I drafted this post in late winter but for some reason didn’t get around to posting it. Anyway, thanks for reading 🙂
It’s always good when a plan comes together.
Over the last year or so, I’ve been lucky to tangle with three sizeable Murray Cod (and a few slightly smaller, but very satisfying ones). Big cod are undoubtedly the king of our southern-Australian freshwater fisheries, with an allure that keeps anglers coming back again and again. Despite this glowing reputation, cod can be incredibly difficult to catch, particularly in certain areas that see a fair bit of angling pressure. There’s also the never-ending speculating about environmental variables and their effect on cod catchability, as we’ve discussed here. It’s these attributes that make them even more of an obsession for many keen fishers.
My problem until last weekend was that two of my three big cod that I have caught had come during closed season while targeting redfin and yellowbelly. The first came when I was fishing for redfin using a 60mm soft plastic on bream gear. I wrote about that here.
The second was in similar circumstances – I was casting a small spinnerbait over a weedbed during closed season and it was crunched.

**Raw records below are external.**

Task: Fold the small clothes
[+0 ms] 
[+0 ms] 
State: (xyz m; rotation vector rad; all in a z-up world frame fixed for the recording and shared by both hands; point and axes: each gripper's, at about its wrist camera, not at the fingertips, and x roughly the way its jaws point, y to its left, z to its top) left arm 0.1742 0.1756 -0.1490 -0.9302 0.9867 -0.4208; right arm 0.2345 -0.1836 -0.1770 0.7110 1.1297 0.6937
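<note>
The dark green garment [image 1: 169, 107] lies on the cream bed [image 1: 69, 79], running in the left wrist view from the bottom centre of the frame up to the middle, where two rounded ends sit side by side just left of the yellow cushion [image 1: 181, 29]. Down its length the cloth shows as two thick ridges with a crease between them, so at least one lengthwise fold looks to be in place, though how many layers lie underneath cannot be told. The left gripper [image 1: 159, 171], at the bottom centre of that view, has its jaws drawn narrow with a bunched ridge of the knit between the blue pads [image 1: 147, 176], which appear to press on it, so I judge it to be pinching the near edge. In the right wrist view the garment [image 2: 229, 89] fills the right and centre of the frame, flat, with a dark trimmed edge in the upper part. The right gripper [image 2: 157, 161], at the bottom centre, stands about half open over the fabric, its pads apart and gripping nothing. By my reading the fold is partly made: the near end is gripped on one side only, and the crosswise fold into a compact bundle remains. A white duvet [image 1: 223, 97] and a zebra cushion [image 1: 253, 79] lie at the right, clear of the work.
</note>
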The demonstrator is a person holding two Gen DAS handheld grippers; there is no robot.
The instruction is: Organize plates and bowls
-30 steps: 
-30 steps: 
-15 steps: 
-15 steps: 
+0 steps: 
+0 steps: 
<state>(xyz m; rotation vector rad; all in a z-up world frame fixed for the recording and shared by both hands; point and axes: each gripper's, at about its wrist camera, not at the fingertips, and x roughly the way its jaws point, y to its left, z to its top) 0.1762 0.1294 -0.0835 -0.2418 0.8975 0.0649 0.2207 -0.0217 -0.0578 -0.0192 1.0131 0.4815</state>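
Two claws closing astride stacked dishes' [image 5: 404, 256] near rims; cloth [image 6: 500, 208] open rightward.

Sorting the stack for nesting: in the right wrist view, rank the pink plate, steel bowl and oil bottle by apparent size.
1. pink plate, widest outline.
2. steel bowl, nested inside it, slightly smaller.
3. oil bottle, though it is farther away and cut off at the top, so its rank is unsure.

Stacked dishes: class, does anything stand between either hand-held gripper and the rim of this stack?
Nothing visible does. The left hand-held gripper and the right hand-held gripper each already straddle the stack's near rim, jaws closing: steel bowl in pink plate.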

Leading up to the last weekend of open season I had been noticing a lot of activity on social media about people catching cod in the rivers, so I knew that they were on the chew in some areas. I tied on my biggest, sexiest spinnerbait, loaded the Calcutta on the T-curve with 30lb braid and 40lb leader into the car, and headed to my local dam. I wasn’t overly confident to begin with. The water was cold and the only potential cod food I could see was tiny gambusia, miniature redfin in the shallows and the ever-present coots (for our international and/or non-ornithologically inclined readers, these are a small black waterbird that cod sometimes inhale off the surface). One thing I noticed was t1he wattles out in flower: a sure sign that nature is responding to the changing seasons. Surely the cod would be too?
I made my way around the bank, casting over weedbeds and shallows, hoping for a hit or a follow. I knew I wasn’t really fishing the right spot – at 12.30pm with bright sun, the cod were more likely to be hanging a bit deeper. I eventually came to a steep rock wall dropping off into 2-3 metres of water, flanked by submerged trees and weedbeds. It was the perfect ambush place for a cod. On the first cast I noticed a sharp, lateral twitch of the line through the water. I continued the retrieve and, through the murky water, saw the unmistakable, but often unbelievable, greenish/yellow flank of a good cod. I didn’t hook up that cast, but something deep down told me I would catch that fish. I would cast at it 50 times if I had to, but I knew it was there and that it had my name on it. Thankfully, I didn’t have to wait that long. On the second cast, the spinnerbait was crunched about halfway through the retrieve and I had my fish on. I didn’t realise the size until it decided to come to the surface for a look at me, and we stared at each other for a few seconds, eye to eye, before it decided it didn’t like the look of me and took off for another run to the depths.
Armed with my cod gear, it didn’t take too long to subdue the fish and I slowly maneuvered it towards the shallows so that I could remove the hook and hopefully get a few photos. The hook came out easily, which is always nice. I marvelled at the fish for a few seconds, tried to take a few shots and decided to video the release. I wanted to move the fish so that its head was facing the direction of its escape, so stuck my thumb in its mouth. I obviously didn’t learn this from the last two cod, as almost instantly I had a lacerated and bloody thumb as my cod flicked her tail and swum slowly back towards her snag. It might sound silly to non-fishers, but one of the best things about catching fish like this is letting them go. I don’t mind the cod-thumb either – it’s a strangely delightful, yet initially painful reminder that you’ve had a good weekend.
I reckoned she was about the same size as my first one – around a metre and somewhere between 15-20kg.
I continued fishing for a few more hours, just soaking in the sun and the scenery and even found some new water that I hadn’t realised was easily accessible if you’re a blackberry-tolerant mountain goat. I hoped for another fish but was content as I knew I’d be going home knowing that the mission was accomplished – I’d caught my legitimate winter cod while actually targeting one.
It’s made me even keener for the coming summer season. In the meantime, I’m off to Tasmania for a week and the over the Europe for a month, so til then, stay safe and have fun on the water.